I used to write blog posts about my wandering around the city. I still wander around but generally I try to keep my posts more focused than my meandering feet and mind. Now, even if I see a couple of exhibitions I will choose one to write about, or focus on one aspect of street art, or a single public sculpture. However, for this post I will make an exception and maunder about street art and graffiti.

Exploring my local area, Coburg, graffiti and street art continues to expand north along the Upfield train line corridor. I am amazed that there are so many bluestone back laneways in Coburg that I haven’t walked along in the decades that I have lived in the suburb. It is an area that is about to change because of the new elevated railway line.

There are pieces by the talented graffiti writers, Virus and Saem, in the area. But also Luna who works between street art paste-ups and old school graffiti. Calypso, the friendly tagger who often has a smily face at the end of the tag.

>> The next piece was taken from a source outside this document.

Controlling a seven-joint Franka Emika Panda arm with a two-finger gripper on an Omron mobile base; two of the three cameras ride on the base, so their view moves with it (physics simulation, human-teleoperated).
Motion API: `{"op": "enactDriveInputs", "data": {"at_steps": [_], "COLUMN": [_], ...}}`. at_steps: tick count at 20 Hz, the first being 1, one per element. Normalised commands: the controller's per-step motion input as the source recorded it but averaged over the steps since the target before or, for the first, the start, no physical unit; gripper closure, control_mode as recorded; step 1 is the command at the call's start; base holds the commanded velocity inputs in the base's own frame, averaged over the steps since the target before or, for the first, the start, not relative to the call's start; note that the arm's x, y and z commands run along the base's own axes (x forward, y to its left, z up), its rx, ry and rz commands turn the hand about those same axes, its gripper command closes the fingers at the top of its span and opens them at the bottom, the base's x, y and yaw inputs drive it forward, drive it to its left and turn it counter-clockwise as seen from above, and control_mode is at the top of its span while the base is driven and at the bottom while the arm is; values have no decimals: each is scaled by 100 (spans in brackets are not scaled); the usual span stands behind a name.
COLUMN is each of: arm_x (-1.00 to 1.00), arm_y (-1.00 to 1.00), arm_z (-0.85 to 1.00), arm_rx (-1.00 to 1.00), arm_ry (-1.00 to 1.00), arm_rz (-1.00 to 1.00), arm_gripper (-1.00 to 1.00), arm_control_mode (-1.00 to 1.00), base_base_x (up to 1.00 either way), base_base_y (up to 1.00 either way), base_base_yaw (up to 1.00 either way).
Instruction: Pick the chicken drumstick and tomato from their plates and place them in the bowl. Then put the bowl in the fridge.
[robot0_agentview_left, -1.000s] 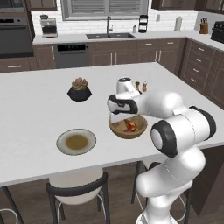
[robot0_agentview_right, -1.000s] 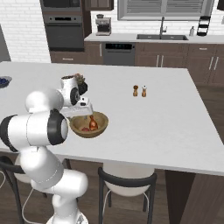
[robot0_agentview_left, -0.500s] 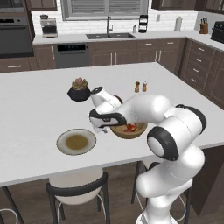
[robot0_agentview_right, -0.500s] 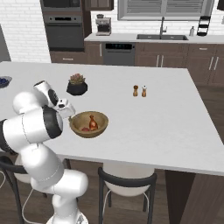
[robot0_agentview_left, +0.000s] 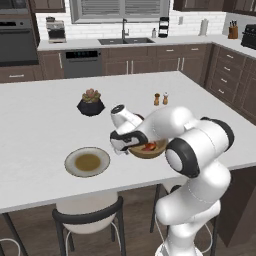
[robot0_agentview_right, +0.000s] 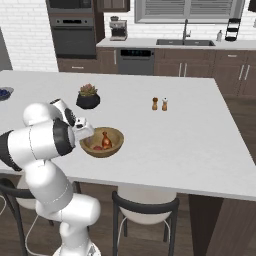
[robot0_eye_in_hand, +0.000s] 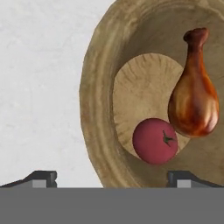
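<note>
The wooden bowl (robot0_eye_in_hand: 98, 109) stands on the white island near its front edge. In it lie the chicken drumstick (robot0_eye_in_hand: 194, 96), bone end pointing away, and the red tomato (robot0_eye_in_hand: 155, 141) beside its thick end. My gripper (robot0_eye_in_hand: 113, 179) is open and low at the bowl's left side, with the rim lying between its fingertips (robot0_eye_in_hand: 41, 178). From the base cameras the gripper (robot0_agentview_left: 129, 146) (robot0_agentview_right: 87, 135) hugs the bowl (robot0_agentview_left: 152, 150) (robot0_agentview_right: 116, 139), where the drumstick (robot0_agentview_right: 105, 140) shows. One tan-rimmed plate (robot0_agentview_left: 87, 161) sits bare to the left. The fridge is out of view.
A dark pot with a succulent (robot0_agentview_left: 91, 102) stands behind the gripper. Salt and pepper shakers (robot0_agentview_left: 160, 98) sit further back right. A small blue bowl (robot0_agentview_right: 4, 92) is at the island's far left edge. Stools stand under the front edge.
The hand came down from above the bowl and swung to its left side, low over the counter. The jaws stayed open. The bowl and its food kept their place.
</note>
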Motion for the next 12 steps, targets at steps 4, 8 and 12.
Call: {"op": "enactDriveInputs", "data": {"at_steps": [4, 8, 12], "arm_x": [18, 19, 23], "arm_y": [0, 1, 0], "arm_z": [-18, -3, -8], "arm_rx": [0, 0, 0], "arm_ry": [0, 0, 0], "arm_rz": [10, 9, 7], "arm_gripper": [-100, -100, -100], "arm_control_mode": [-100, -100, -100], "base_base_x": [0, 0, 0], "base_base_y": [0, 0, 0], "base_base_yaw": [0, 0, 0]}}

Tags by God© makes an appearance. Along with stickers by local artist and extreme printer, Joel Gailer that show the cross-over between street and gallery art.

So I continue my travels around greater Melbourne; photographing street art in Footscray, Brunswick and in ‘Lovelands’, a series of alleyways off Queen St, near the corner of Franklin St. which often has some of the best street art in Melbourne. And, around the corner from Lovelands, in Blender Lane, where Blender Studios used to be — no other art studio in Melbourne has had such an impact on its geography.

Keeping my eye on Hosier Lane, where the most significant work are no longer spray painted, they are political. Support for Hong Kong with a ‘Lennon wall’ of post-it notes.

Looking at actual graffiti, the scribbled messages on the street rather than the calligraphic art of the kamikaze paint sprayers.

At guerrilla gardeners along the Upfield bike path who will use anything and everything to plant things in.

I have been writing about and photographing these kind of things for over a decade. So often now it feels like I have seen it all before but even in the antarctic winds of Melbourne’s winter there are some things that catch my eye; photograph and post on this blog.


Guerilla Gardens in Melbourne

Guerilla gardens, turning disused space city into a garden, it sounds exciting. Gardens can make all kinds of political statements from the gardens at Versailles that demonstrated Louis 14th control of the nature to guerilla gardens questioning property rights and greening the city. And everyone wants to recreate that lost wonder of the ancient world, the hanging gardens of Babylon.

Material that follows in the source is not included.